_PROBLEM STATEMENT_. The answer must consist of every line below that contains the word "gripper".

*** Begin section ***

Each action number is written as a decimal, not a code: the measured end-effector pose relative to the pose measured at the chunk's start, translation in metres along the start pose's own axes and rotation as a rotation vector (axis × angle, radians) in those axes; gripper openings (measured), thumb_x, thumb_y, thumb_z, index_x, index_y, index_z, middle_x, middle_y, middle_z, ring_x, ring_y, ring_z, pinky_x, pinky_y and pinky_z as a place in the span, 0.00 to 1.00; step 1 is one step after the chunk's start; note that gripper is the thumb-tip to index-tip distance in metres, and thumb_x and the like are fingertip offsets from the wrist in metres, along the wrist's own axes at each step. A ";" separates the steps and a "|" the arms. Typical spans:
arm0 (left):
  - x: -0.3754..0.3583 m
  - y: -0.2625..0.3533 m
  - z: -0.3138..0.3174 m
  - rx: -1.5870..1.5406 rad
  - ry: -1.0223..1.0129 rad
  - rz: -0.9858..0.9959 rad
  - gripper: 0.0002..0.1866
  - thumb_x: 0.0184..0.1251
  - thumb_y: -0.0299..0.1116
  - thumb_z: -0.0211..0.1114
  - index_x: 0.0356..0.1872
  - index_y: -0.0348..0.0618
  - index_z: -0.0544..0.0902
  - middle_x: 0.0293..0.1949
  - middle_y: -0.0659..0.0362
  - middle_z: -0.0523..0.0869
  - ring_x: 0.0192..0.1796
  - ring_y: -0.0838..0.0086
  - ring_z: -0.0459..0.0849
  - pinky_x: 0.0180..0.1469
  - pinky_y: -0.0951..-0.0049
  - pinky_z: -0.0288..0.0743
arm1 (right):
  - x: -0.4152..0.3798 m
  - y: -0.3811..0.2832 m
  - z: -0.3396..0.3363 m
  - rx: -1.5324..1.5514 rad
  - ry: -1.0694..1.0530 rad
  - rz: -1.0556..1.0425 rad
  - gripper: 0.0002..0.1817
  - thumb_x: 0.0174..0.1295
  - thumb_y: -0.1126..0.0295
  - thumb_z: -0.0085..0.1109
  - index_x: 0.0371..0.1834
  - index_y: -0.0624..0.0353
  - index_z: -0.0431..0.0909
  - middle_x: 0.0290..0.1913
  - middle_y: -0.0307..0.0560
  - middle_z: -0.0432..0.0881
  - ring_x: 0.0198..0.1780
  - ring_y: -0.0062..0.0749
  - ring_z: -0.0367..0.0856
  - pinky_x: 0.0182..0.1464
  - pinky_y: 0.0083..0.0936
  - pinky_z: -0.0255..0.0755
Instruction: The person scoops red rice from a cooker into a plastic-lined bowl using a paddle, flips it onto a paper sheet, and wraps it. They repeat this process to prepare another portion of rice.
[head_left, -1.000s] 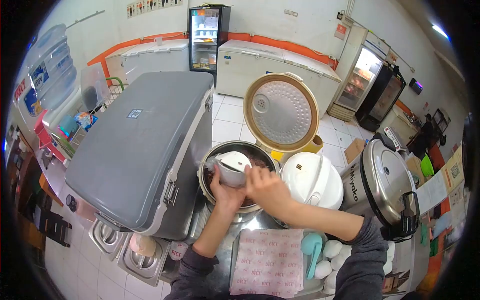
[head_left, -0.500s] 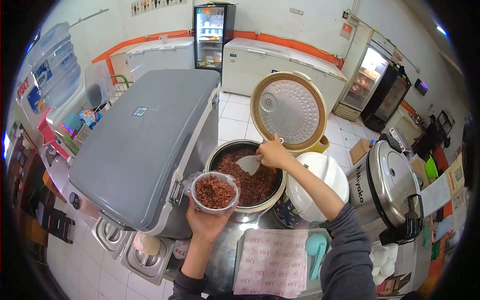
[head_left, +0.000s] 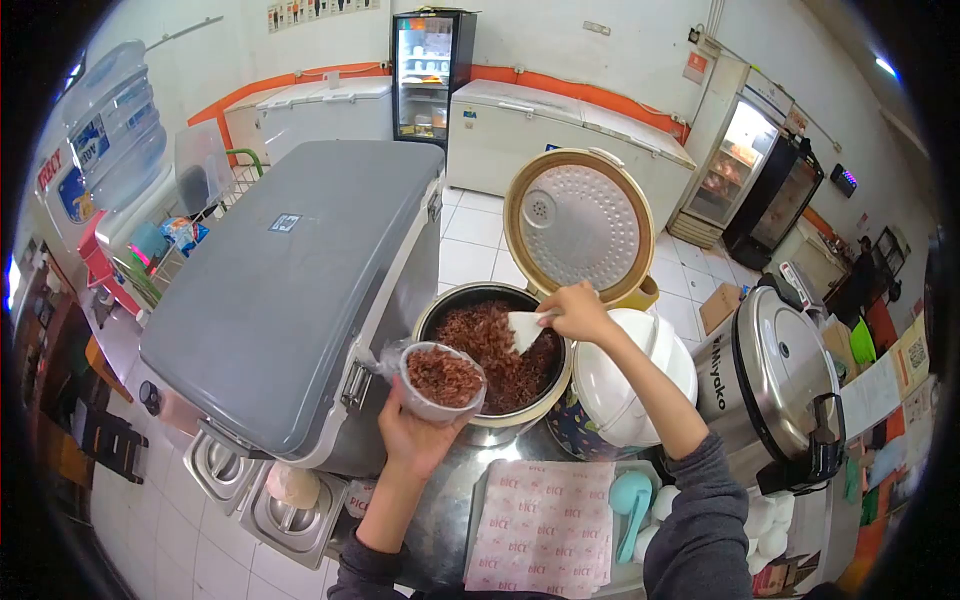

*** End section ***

_TASK ANSWER_.
Each action number is written as a decimal, not a code: the measured end-effector pose relative to the pose measured at the chunk's start, translation in metres along the start pose's own axes and rotation as a rotation vector (axis × angle, radians) in those axes; gripper openings (measured), thumb_x, thumb_y, thumb_z, index_x, index_y, index_z, middle_x, middle_y, middle_z, ring_x, ring_y, ring_z, pinky_x, pinky_y and pinky_z as a place in the span, 0.00 to 1.00; step 1 is one step after the chunk's start; note that gripper is the thumb-tip to index-tip distance in metres, and thumb_x and the like are fingertip offsets from the wrist in metres, along the wrist's own axes at each step. A ";" separates the steps and a "|" the arms. Typical spans:
  - gripper: 0.0002..0.1866
  - gripper: 0.0002..0.1817

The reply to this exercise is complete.